§ **WHAT YOU SHOULD DO**
Verbatim output required. Print the data in full.

§ **COLLECTED DATA**

=======

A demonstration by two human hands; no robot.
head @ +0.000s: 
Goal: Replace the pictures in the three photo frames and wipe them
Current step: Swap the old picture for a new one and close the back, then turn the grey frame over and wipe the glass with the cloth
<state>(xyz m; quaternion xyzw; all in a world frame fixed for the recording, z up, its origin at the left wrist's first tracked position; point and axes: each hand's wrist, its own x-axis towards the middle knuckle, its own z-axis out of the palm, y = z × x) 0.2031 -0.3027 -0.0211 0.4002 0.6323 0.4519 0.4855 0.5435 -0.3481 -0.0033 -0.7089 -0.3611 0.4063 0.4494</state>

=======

§ **TASK RESULT**
A demonstration by two human hands; no robot.
head @ +0.000s: 
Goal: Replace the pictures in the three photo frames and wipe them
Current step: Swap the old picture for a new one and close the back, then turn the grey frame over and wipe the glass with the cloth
<state>(xyz m; quaternion xyzw; all in a world frame fixed for the recording, z up, its origin at the left wrist's first tracked position; point and axes: each hand's wrist, its own x-axis towards the middle knuckle, its own z-axis out of the palm, y = z × x) 0.2031 -0.3027 -0.0211 0.4002 0.6323 0.4519 0.4855 0.5435 -0.3481 -0.0033 -0.7089 -0.3611 0.4063 0.4494</state>

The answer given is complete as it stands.